There was no suggestion before us that the term “available” was intended to have a special meaning in the DTC. We fall back, therefore, on the ordinary usage of the term, which we consider means in its context no more than a residence being “able to be used” by a person or “at the disposal of” a person (as per the definition in the Oxford English Dictionary). That is a factual concept which can readily be applied by a court or tribunal, and was applied by the FTT in the present case. The FTT properly did not focus on the question of legal rights, nor did it assume that Deepdale was Mr McCabe’s home simply because his wife owned the property and had her home there. Rather, the FTT based its conclusion on a factual finding that Mr McCabe could have stayed at Deepdale whenever he wanted to, Mrs McCabe having acknowledged that she would have given permission if asked. That was a conclusion that the FTT was entitled to reach on the evidence before it.
Possession of Deepdale
Ms Shaw relied on the reference in §12 of the Commentary to the relevant residence being where the taxpayer “owns or possesses” a home. She said that Mr McCabe was not in possession after April 2006, since he had removed himself and his possessions and had handed over the keys.

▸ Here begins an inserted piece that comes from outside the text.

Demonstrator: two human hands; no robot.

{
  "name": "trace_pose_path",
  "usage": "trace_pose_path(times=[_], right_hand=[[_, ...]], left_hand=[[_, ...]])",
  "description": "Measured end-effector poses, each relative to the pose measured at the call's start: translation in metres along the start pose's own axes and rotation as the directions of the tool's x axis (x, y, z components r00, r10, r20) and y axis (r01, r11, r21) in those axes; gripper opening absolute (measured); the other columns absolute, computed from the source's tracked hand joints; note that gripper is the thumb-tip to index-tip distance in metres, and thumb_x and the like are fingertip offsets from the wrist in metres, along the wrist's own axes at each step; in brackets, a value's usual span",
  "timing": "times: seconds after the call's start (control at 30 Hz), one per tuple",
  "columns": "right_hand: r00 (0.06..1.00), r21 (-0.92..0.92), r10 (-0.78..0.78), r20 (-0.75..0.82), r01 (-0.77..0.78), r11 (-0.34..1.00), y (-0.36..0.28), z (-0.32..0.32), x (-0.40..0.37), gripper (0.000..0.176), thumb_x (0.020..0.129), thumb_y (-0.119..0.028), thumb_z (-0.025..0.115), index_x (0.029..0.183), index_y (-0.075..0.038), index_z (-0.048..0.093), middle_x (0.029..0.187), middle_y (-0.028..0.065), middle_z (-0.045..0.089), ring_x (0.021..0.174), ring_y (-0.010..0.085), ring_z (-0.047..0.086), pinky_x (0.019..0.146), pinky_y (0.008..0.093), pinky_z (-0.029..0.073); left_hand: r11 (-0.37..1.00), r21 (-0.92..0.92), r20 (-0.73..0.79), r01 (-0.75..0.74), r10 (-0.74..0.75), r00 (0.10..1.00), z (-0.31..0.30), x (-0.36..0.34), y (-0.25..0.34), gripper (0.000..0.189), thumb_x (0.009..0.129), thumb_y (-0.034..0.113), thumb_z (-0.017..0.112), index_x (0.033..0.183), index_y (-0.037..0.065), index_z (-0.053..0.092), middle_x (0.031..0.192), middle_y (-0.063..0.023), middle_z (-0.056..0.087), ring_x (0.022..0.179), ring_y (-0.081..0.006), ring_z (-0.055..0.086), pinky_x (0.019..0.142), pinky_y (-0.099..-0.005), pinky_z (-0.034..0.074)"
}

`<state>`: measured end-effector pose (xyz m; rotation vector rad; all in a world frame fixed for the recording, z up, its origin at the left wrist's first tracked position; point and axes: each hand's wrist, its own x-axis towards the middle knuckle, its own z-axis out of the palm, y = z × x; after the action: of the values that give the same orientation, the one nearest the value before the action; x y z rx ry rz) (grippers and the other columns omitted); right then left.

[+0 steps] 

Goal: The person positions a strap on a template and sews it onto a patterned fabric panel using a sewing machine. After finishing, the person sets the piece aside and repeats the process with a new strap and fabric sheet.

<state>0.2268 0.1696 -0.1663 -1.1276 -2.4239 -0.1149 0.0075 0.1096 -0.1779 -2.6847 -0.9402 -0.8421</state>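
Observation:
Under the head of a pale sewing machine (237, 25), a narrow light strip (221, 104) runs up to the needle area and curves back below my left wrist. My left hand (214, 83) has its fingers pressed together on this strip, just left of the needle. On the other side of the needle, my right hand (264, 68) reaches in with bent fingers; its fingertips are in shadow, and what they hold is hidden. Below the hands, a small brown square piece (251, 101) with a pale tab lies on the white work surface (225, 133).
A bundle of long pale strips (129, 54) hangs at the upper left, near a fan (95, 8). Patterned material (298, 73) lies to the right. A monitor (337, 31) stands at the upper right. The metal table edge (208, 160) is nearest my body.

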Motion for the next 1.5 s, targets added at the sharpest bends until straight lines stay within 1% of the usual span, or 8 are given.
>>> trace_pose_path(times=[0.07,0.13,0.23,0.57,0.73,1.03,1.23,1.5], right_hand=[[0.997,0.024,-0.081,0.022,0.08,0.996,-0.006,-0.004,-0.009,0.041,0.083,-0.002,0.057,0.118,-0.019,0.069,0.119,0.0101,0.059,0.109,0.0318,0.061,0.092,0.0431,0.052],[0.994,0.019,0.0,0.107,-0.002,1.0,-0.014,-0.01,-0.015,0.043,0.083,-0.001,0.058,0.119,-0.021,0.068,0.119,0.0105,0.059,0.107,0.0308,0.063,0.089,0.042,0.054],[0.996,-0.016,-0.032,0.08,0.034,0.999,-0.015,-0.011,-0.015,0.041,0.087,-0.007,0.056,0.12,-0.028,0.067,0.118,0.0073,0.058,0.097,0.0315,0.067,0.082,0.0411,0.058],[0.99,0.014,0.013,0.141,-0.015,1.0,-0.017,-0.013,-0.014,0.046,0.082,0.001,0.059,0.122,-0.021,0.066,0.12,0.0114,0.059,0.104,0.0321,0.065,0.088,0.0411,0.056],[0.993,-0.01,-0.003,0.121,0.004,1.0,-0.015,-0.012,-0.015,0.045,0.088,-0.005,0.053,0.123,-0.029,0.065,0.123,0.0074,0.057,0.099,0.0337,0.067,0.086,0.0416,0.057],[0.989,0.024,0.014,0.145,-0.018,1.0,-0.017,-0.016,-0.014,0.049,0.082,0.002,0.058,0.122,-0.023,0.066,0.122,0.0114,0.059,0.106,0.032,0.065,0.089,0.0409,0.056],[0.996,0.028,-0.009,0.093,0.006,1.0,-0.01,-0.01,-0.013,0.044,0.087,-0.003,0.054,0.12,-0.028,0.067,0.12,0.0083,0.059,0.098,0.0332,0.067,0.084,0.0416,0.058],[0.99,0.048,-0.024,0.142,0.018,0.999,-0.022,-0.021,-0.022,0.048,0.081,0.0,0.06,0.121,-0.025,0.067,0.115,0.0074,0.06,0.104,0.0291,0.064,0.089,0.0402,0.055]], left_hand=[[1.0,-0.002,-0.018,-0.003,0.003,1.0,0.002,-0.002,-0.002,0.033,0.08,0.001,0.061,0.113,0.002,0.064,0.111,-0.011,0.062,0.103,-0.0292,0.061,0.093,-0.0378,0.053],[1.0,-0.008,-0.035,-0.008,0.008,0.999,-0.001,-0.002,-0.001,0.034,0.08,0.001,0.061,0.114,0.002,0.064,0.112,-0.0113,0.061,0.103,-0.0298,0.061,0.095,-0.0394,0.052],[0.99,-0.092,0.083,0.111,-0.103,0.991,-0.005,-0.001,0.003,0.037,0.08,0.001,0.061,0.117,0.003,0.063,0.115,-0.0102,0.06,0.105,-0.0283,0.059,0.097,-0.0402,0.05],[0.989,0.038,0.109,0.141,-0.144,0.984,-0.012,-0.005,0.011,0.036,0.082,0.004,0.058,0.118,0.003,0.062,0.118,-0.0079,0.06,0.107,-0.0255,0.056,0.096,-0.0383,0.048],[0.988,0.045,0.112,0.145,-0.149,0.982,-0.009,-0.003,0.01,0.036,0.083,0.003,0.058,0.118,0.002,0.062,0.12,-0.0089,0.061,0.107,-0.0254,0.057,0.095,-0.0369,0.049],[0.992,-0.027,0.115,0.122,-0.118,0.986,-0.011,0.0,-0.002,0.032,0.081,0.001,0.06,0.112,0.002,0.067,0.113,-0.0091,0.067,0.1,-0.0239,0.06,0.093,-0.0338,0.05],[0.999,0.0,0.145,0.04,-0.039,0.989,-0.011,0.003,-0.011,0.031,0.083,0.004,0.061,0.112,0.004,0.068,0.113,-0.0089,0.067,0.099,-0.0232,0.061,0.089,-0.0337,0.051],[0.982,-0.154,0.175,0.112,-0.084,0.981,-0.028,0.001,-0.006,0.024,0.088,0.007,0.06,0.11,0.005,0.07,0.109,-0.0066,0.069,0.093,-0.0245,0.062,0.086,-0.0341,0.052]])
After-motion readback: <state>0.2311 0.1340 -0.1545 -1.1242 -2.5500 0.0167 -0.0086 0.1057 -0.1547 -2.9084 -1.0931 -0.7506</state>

The reference to owning or possessing a home in the Commentary makes clear that legal ownership is not required. Beyond that, we do not consider that the concept of “possessing” a home adds anything to the remainder of the relevant passages of the Commentary, which refers to the permanent and continuous availability of the home for the use of the taxpayer. The FTT found that Deepdale was available to Mr McCabe to use, and that “he did use it throughout the Relevant Period” (§229(2)). Ms Shaw has not challenged that factual assessment on Edwards v Bairstow grounds.
We also find it entirely within the ability of the FTT to have disregarded what it saw as the “artificial step” of Mr McCabe handing the keys of Deepdale to Mrs McCabe (§229(4)). As the FTT observed at §214, it was required to adopt a purposive approach to the interpretation of the DTC: Bayfine UK v HMRC [2012] 1 WLR 1630, §50. The FTT considered that the reality of the situation was that, notwithstanding the handover of the keys, in practice the house was available to Mr McCabe during the Relevant Period. Ms Shaw’s submission that he did not have the “practical ability” to stay at Deepdale is therefore simply inconsistent with the FTT’s unchallenged findings of fact.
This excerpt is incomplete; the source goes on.